# Average RobertaTokenizerFast word2token ratio

Calculate the average word2token ratio for the RobertaTokenizerFast tokenizer. The word2token ratio is the number of tokens generated by the tokenizer divided by the number of words in the input text.

In [53]:
# example sentence
example_sentence = "IMM-61768\n\nPRIMARY\n\nImmig case tot in dock\n\nTHE DEFENDANT toddled into the immigration courtroom, clutching his grandma's hand. Ian Eduardo didn't cry as she lifted him up and placed him on a chair to face Judge Patricia Rowan on the 12th floor of Manhattan's 26 Federal Plaza.\n\n\"How old is he?\" the judge asked his grandma.\n\n\"Three,\" she said.\n\nThe little boy was one of dozens of young defendants who saw Rowan during a juvenile docket day - a separate court calendar set aside for kids - at New York Immigration Court this month.\n\nChildren who are caught trying to cross the border alone are usually shuttled to foster homes or to stay with relatives here in the U.S. Many end up with family in New York, but must face a judge to fight deportation. Some gain asylum or a special green card for abused or abandoned kids.\n\nMexican-born Ian is in deportation proceedings after being caught crossing the border at Naco, Ariz. His mom decided to go by foot but sent Ian with two smugglers in a car. His mom made it through undetected and is hoping the government will allow Ian to stay with the rest of the family in Queens. The judge agreed to put off the little boy's case until September.\n\nOn the day that Ian was in court, volunteer lawyers and law students gave intake interviews to everyone looking for free representation.\n\n\n"

In [54]:
example_sentence = example_sentence.replace("\n\n\n", "")
example_sentence = example_sentence.replace("\n\n", " ")

# \' -> '
example_sentence = example_sentence.replace("\\'", "'")

In [55]:
# split into sentences use nltk
import nltk
nltk.download('punkt')
from nltk.tokenize import sent_tokenize

sentences = sent_tokenize(example_sentence)

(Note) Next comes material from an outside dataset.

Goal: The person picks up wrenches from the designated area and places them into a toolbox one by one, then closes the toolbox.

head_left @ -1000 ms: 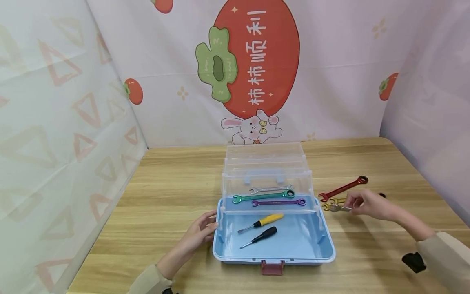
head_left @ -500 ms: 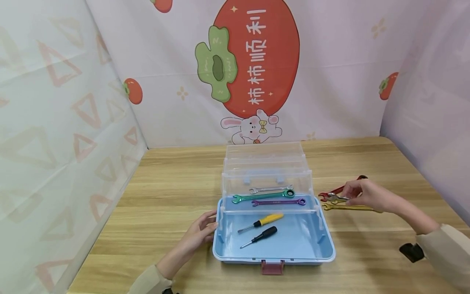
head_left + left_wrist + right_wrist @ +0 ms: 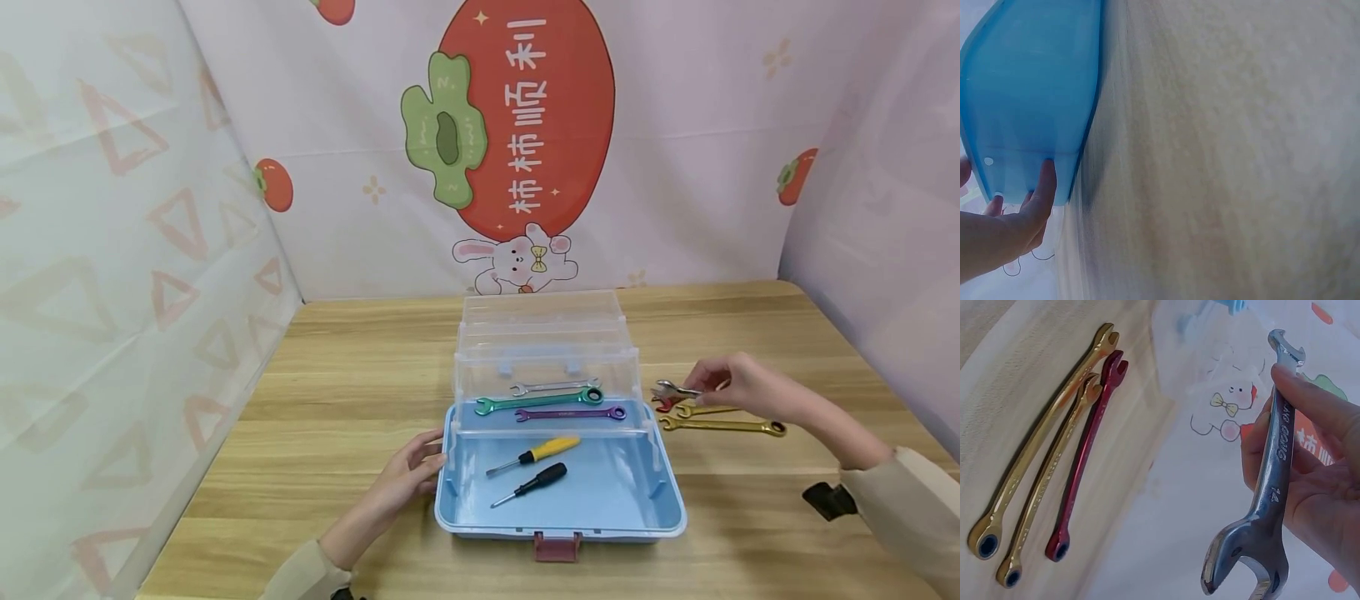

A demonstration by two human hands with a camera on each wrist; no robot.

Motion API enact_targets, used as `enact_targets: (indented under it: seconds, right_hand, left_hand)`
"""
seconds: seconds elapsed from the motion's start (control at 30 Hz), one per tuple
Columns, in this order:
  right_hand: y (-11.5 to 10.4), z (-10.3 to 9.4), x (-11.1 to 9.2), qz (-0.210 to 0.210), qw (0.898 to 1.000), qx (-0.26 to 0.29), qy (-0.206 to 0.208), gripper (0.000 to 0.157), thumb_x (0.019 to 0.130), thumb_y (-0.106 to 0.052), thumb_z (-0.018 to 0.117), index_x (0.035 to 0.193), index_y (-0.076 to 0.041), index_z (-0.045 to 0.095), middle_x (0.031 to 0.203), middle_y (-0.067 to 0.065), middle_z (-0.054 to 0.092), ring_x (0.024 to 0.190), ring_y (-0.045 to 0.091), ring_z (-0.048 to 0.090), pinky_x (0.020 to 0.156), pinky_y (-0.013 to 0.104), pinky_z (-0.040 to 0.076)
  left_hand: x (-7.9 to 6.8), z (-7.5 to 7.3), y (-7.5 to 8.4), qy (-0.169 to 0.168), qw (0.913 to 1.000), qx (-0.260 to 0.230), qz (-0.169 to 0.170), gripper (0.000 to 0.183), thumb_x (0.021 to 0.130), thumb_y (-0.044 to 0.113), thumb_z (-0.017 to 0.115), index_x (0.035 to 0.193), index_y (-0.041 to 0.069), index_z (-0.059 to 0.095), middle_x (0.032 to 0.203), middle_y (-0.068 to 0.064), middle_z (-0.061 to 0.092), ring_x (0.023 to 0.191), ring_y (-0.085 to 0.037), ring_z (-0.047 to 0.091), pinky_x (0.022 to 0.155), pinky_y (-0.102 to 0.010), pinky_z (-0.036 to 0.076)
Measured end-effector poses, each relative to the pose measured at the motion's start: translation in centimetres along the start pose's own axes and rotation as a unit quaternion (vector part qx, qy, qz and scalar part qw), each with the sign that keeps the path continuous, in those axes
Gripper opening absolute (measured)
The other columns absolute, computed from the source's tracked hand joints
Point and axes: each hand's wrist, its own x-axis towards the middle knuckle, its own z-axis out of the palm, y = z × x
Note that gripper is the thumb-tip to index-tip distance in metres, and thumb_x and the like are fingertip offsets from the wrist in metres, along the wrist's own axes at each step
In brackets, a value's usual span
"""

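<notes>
My right hand (image 3: 750, 387) pinches a silver double open-ended wrench (image 3: 1272, 469), lifted above the table; "14" shows on its shank. Below it lie a red ratchet wrench (image 3: 1088, 456) and two gold ratchet wrenches, the longer one (image 3: 1044, 444) and the shorter one (image 3: 1047, 481). With relaxed fingers, my left hand (image 3: 408, 471) touches the left side of the blue toolbox (image 3: 450, 521). Its fingers (image 3: 1047, 181) rest against the outer wall. In the box lie a yellow screwdriver (image 3: 551, 447) and a black screwdriver (image 3: 547, 475).
Behind the box its clear folding trays (image 3: 543, 333) stand raised. A silver wrench (image 3: 555, 387), a green wrench (image 3: 536, 401) and a purple wrench (image 3: 570, 413) lie at its rear. The wooden table (image 3: 360, 367) meets a printed cloth backdrop (image 3: 337, 233).
My right hand has lifted the silver wrench up and away from the gold wrenches, passing over the red one. The left hand and the toolbox stay where they were.
</notes>
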Motion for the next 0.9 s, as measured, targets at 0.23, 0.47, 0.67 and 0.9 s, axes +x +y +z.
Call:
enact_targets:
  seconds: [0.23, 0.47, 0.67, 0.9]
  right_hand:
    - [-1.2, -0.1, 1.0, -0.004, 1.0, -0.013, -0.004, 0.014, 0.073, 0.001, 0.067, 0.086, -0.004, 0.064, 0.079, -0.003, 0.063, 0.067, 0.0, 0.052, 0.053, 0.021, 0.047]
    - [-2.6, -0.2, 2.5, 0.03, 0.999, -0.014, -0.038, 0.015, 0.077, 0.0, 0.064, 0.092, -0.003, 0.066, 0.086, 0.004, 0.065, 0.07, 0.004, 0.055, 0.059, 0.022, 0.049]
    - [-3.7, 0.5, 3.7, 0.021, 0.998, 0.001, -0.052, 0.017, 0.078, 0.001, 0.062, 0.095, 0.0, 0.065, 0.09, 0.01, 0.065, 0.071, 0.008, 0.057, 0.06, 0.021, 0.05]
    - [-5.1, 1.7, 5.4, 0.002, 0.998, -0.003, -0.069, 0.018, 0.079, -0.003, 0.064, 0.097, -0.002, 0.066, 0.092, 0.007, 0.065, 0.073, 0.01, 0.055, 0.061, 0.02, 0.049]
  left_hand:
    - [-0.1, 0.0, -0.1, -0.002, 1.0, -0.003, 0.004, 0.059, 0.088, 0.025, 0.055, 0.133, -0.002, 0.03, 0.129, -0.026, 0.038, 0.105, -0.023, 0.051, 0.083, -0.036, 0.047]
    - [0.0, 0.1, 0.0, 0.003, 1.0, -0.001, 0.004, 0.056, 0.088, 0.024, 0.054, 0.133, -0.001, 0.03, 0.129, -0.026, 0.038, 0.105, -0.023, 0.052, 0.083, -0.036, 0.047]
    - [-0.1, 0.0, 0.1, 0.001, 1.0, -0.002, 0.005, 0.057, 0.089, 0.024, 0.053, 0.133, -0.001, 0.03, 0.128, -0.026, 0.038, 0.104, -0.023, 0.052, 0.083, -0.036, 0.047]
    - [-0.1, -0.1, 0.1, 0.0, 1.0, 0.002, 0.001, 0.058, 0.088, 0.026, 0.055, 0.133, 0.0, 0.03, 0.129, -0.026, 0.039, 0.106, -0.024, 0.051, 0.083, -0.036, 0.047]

[nltk_data] Downloading package punkt to
[nltk_data]     C:\Users\elias\AppData\Roaming\nltk_data...
[nltk_data]   Package punkt is already up-to-date!


In [56]:
sentences

["IMM-61768 PRIMARY Immig case tot in dock THE DEFENDANT toddled into the immigration courtroom, clutching his grandma's hand.",
 "Ian Eduardo didn't cry as she lifted him up and placed him on a chair to face Judge Patricia Rowan on the 12th floor of Manhattan's 26 Federal Plaza.",
 '"How old is he?"',
 'the judge asked his grandma.',
 '"Three," she said.',
 'The little boy was one of dozens of young defendants who saw Rowan during a juvenile docket day - a separate court calendar set aside for kids - at New York Immigration Court this month.',
 'Children who are caught trying to cross the border alone are usually shuttled to foster homes or to stay with relatives here in the U.S.',
 'Many end up with family in New York, but must face a judge to fight deportation.',
 'Some gain asylum or a special green card for abused or abandoned kids.',
 'Mexican-born Ian is in deportation proceedings after being caught crossing the border at Naco, Ariz. His mom decided to go by foot but sent Ian wi

In [57]:
from transformers import RobertaTokenizerFast
import statistics

# Initialize the RoBERTa tokenizer
tokenizer = RobertaTokenizerFast.from_pretrained('roberta-base')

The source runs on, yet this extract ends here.